● WORK TO BE COMPLETED: Your answer should be one number: how many lines below have the word "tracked".

● PROVIDED MATERIAL:
§
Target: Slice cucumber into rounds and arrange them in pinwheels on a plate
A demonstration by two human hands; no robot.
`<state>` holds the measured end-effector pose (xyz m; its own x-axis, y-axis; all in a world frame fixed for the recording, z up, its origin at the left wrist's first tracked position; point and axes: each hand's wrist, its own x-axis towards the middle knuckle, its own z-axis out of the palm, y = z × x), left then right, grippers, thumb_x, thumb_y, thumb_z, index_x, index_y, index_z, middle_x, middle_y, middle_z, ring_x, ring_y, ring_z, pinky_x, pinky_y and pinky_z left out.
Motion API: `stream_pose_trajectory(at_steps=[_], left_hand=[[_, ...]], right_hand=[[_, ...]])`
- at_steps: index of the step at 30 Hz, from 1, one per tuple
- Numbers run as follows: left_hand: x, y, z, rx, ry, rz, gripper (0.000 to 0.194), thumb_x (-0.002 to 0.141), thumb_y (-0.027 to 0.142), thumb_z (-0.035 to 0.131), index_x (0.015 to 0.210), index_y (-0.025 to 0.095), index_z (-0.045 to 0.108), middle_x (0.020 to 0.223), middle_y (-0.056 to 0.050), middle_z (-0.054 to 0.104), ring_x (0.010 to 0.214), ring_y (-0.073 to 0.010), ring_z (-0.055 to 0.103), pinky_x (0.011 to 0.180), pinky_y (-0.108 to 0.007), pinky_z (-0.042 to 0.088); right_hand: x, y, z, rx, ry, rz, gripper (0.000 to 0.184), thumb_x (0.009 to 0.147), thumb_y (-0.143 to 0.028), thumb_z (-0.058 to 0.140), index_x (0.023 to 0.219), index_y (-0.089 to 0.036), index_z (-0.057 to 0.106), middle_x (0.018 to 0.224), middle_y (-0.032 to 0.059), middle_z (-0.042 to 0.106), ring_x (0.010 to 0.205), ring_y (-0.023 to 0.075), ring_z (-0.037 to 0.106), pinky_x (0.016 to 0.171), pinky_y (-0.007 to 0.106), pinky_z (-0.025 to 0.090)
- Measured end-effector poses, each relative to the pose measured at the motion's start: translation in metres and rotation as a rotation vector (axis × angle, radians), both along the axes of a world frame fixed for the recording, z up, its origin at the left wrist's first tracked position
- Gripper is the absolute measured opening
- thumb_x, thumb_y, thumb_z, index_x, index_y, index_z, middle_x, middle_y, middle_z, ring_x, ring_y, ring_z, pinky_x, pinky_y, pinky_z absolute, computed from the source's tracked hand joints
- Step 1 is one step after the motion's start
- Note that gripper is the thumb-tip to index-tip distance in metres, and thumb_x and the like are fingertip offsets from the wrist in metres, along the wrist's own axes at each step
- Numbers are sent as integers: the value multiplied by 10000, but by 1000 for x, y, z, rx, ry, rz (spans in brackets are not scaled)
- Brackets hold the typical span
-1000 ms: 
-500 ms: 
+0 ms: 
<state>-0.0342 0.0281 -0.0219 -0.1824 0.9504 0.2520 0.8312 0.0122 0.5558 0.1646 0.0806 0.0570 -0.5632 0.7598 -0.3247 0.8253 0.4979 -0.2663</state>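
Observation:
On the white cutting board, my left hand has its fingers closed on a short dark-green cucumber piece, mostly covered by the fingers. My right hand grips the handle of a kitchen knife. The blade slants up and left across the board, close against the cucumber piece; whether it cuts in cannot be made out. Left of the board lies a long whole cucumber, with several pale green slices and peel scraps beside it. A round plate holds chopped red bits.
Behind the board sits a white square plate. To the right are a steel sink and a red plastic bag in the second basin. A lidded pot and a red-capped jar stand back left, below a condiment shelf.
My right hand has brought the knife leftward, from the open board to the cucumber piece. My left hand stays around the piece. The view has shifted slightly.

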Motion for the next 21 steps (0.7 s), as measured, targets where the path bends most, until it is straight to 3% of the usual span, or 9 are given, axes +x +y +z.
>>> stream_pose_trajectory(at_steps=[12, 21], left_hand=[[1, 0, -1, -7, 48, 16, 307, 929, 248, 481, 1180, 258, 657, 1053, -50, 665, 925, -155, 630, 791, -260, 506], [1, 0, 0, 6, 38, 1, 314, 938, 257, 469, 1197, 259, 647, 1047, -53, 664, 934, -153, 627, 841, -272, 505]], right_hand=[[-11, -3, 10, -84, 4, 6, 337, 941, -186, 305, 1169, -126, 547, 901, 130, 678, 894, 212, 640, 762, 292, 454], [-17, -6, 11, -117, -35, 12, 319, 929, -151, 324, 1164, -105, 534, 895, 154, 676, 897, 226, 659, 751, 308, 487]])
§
● SOLUTION BELOW: 3